TASK DETAILS: Answer with one number: the count of lines in this material that hold the word "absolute".

^^^^

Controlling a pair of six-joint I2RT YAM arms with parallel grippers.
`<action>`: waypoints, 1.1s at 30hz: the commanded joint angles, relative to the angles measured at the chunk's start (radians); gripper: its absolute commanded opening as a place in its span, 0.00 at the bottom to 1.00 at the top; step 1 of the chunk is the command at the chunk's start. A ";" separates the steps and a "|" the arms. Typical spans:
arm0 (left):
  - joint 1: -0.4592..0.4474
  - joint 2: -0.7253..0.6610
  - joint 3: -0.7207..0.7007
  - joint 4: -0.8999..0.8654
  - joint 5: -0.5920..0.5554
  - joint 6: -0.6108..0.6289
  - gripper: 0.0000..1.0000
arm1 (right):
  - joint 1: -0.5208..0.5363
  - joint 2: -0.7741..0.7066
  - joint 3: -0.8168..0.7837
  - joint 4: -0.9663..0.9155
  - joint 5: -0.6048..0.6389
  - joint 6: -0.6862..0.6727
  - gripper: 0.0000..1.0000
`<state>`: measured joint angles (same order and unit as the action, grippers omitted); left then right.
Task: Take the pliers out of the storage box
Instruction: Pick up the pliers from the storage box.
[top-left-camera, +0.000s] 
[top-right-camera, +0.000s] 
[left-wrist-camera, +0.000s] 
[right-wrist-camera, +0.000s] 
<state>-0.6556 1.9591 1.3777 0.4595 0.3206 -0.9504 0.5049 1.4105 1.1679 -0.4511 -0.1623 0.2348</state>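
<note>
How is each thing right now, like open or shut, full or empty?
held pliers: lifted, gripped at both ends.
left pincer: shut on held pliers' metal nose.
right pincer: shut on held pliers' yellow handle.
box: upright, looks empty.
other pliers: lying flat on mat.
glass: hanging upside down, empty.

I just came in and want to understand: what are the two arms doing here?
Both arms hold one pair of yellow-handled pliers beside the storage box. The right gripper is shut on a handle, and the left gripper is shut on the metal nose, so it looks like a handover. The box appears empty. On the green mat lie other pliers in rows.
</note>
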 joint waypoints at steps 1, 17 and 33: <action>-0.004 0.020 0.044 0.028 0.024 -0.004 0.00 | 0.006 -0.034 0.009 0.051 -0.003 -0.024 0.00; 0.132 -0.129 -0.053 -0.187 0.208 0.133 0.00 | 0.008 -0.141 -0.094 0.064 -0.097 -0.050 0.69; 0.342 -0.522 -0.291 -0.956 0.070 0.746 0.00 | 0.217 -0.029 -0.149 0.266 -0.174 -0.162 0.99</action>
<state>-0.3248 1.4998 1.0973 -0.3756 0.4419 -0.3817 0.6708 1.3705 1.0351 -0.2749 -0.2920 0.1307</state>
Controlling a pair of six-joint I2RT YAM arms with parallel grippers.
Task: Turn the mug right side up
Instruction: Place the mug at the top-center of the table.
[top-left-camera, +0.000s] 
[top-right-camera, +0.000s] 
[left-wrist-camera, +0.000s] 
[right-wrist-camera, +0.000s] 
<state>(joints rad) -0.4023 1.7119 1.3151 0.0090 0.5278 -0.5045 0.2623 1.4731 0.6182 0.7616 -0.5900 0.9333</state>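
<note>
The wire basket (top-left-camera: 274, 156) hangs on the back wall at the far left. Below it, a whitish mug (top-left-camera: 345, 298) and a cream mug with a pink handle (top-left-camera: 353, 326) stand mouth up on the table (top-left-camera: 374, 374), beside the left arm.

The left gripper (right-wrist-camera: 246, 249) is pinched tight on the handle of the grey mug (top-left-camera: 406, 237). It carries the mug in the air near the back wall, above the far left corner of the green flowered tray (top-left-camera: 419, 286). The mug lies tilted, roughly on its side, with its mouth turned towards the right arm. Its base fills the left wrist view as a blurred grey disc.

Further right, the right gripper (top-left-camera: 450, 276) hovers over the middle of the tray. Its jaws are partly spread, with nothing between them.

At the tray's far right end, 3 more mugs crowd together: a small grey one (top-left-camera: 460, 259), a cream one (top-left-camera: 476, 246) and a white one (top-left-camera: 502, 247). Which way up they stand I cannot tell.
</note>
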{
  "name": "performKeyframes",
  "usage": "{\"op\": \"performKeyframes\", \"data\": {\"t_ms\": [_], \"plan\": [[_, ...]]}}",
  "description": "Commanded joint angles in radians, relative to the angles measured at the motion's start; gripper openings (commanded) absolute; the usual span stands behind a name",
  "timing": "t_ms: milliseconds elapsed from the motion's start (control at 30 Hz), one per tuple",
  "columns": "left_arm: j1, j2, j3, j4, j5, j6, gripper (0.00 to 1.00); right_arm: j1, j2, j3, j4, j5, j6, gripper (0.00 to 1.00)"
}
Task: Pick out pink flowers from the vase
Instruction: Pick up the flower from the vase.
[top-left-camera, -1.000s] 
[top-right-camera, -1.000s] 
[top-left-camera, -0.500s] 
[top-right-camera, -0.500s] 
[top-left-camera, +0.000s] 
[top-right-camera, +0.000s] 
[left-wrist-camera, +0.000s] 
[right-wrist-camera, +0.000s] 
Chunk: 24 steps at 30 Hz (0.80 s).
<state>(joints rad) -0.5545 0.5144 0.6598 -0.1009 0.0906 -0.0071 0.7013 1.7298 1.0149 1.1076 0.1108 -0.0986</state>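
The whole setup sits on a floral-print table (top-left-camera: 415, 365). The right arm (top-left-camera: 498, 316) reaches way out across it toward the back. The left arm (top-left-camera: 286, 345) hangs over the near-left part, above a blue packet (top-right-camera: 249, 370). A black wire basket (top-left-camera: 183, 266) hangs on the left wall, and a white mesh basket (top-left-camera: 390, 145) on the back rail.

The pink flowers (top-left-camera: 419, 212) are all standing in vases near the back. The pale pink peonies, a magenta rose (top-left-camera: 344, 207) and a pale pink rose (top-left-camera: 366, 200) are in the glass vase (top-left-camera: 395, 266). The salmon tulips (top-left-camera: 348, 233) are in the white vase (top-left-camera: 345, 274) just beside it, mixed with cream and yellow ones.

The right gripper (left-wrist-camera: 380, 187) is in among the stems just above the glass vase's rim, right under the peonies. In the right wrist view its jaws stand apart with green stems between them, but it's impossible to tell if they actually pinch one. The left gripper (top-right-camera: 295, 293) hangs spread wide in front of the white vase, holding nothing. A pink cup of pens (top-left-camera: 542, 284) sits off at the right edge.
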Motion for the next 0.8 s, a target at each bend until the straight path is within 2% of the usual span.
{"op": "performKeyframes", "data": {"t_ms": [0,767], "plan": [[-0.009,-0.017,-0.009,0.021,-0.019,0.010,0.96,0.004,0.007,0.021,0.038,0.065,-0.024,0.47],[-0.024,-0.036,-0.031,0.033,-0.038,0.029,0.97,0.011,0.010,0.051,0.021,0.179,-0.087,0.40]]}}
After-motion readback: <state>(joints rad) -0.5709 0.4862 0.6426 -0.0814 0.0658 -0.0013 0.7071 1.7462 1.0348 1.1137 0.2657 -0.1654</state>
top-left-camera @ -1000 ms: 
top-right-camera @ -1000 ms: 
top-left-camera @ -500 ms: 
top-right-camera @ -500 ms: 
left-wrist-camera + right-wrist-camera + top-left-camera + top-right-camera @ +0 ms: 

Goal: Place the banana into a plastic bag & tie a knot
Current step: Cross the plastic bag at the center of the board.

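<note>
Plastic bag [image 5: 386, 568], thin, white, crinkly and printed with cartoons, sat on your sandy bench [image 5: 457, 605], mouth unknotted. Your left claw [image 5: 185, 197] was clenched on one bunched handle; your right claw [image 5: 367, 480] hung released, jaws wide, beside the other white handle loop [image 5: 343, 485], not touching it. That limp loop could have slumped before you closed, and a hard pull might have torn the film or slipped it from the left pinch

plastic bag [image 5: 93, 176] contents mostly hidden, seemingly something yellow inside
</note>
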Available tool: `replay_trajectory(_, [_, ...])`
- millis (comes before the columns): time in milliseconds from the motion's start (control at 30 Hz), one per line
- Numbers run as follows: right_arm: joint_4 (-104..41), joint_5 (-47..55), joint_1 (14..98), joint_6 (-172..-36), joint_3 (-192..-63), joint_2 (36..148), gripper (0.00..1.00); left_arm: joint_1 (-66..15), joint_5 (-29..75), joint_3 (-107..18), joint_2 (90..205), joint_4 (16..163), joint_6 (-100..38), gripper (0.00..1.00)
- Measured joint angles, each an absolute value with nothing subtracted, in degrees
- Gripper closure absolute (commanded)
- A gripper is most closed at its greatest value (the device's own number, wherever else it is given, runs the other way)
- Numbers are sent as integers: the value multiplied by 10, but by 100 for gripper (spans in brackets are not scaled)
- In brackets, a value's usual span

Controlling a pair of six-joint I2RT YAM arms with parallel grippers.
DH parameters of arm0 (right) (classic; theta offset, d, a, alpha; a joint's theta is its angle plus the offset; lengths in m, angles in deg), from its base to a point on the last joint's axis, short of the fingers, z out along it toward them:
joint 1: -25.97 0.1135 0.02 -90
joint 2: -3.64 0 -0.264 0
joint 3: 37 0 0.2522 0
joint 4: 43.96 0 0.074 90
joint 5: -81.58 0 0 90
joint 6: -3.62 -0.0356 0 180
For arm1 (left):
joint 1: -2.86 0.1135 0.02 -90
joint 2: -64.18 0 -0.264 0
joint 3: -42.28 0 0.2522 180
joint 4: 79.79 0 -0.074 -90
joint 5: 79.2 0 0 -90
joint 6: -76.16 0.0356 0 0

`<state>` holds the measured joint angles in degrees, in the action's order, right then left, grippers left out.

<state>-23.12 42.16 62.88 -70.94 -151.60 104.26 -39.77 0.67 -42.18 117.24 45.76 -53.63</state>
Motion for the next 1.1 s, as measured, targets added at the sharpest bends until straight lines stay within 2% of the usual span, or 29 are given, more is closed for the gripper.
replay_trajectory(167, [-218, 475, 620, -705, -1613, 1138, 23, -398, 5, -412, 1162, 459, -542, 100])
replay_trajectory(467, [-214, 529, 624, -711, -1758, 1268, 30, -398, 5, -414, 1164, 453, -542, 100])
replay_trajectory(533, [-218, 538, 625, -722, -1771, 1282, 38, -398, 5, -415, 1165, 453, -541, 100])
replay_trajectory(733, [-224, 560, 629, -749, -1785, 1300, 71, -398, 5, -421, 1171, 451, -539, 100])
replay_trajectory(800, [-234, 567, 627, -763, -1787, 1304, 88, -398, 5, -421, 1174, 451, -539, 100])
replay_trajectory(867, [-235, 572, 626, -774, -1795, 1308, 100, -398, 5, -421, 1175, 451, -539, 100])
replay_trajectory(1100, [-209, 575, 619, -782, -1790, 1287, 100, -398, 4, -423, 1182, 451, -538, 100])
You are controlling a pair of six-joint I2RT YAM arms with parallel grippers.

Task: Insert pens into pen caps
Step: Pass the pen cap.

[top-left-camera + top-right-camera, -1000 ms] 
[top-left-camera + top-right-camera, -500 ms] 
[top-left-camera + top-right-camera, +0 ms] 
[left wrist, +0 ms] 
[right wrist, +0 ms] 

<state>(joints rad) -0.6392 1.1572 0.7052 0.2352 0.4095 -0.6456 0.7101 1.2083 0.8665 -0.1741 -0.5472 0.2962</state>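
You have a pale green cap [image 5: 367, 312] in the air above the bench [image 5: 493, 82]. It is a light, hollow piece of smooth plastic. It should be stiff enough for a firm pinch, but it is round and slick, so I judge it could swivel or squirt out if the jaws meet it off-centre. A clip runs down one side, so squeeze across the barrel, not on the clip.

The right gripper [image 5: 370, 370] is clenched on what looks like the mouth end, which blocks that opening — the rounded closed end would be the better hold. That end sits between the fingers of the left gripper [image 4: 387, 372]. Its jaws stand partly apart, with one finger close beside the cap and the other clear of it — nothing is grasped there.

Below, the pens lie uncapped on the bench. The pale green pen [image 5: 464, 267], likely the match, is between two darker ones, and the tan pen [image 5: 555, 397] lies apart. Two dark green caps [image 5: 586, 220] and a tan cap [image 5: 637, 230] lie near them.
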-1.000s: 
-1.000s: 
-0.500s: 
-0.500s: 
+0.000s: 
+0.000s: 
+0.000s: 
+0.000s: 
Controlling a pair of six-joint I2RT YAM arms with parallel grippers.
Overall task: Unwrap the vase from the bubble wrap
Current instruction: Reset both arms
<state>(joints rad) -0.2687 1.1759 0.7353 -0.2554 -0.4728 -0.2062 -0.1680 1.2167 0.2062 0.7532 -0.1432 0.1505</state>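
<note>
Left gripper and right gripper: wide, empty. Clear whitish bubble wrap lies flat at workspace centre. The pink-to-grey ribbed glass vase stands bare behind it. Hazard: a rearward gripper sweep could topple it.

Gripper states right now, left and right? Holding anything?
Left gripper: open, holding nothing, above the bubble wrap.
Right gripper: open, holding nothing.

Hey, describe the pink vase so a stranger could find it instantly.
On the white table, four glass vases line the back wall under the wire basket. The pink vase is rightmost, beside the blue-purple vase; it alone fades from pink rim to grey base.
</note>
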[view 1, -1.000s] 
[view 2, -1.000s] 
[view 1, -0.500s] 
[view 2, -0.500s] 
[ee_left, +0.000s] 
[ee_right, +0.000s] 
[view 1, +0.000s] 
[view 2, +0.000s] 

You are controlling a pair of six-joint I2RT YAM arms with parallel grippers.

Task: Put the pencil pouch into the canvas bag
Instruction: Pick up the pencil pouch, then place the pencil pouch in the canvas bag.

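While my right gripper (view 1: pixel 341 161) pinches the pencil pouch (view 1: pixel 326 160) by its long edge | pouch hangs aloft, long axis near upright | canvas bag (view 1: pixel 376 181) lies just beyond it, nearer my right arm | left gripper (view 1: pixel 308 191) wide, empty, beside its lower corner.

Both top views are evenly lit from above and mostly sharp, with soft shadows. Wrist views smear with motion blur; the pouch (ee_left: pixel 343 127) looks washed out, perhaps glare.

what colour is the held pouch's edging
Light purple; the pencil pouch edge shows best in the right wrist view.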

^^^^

OUTPUT OF THE EXERCISE: 4